Am 26. Dezember 2012 ist die Berliner Romanistin und Literaturwissenschaftlerin Rita Schober im Alter von 94 Jahren verstorben.
Rita Schober, die "Grande Dame der Berliner Romanistik", wurde 1918 in Rumburg (Böhmen) geboren. Sie studierte in Prag Französisch und Italienisch und war später an der Universität Halle sowie an der Humboldt-Universität zu Berlin Mitarbeiterin von Victor Klemperer. In den 50er Jahren wurde sie als erste Frau auf einen romanistischen Lehrstuhl in der DDR berufen und trat Klemperers Nachfolge an der Humboldt-Universität an.
Rita Schober hatte zahlreiche Ämter im Wissenschafts- und Kulturbereich inne. Unter anderem war sie Vorsitzende des Nationalkomitees für Literaturwissenschaft der Akademie der Wissenschaften der DDR, Mitglied des Präsidums des P.E.N.-Zentrums der DDR und Mitglied des Exekutivrats der Unesco. Für ihr wissenschaftliches Werk wurde sie mehrfach ausgezeichnet. Als "überzeugte Sozialistin", wie sie sich selbst - auch nach 1989 - charakterisierte, stand sie der Entwicklung der DDR kritisch und selbstkritisch gegenüber und sah, auch hinsichtlich ihrer eigenen wissenschaftlichen Tätigkeit, manch "ideologische Jugendverirrung ... symptomatisch für eine Zeit, in der alle ideologischen Fragen so überzogen ernst genommen wurden, als ginge es um die Zukunft der Menschheit".

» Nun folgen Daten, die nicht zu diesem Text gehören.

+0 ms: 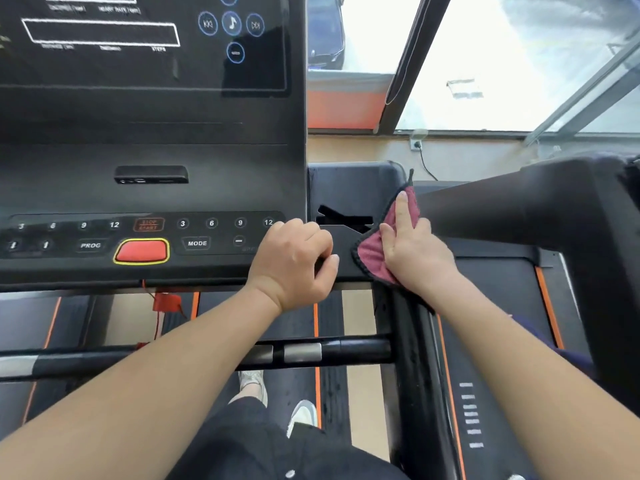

Neben zahlreichen Publikationen zur Allgemeinen Literaturwissenschaft und zur Geschichte der französischen Literatur lag ihr ganz besonders das Werk Émile Zolas am Herzen. Dazu gehörte die Herausgabe des 20-bändigen "Rougon-Macquart"-Romanzyklus von Zola - in der DDR in den Jahren 1952 bis 1976 und in der Bundesrepublik von 1974 bis 1977 erschienen. Dabei erfolgte diese Edition gegen ausgesprochene Widerstände "von oben", denn (so Rita Schober) "in bezug auf den sexuellen Bereich gab es in den ersten Jahren der DDR eine von moralisierender Prüderie bestimmte Tabuisierung" und Zola stand "unter dem dreifachen Verdikt von Engels, Mehring und Lukács". Mit Zola, ihrem Lehrer Klemperer und mit Michel Houellebecq, den sie in der Nachfolge von Zola sah, befasste sie sich auch in dem in der edition tranvía erschienenen Band "Auf dem Prüfstand. Zola - Houellebecq - Klemperer". Ebenfalls in der edition tranvía erschien der von ihr herausgegebene Essay-Band "Voltaire" von Victor Klemperer.
Rita Schober war eine selbstbewusste und beeindruckende Persönlichkeit, und sie legte Wert auf Stil und Eleganz - man könnte sie als "bürgerliche Sozialistin" bezeichnen. Sie konnte warmherzig und anspruchsvoll sein, mitfühlend und streng - gleichgültig war sie jedoch niemals.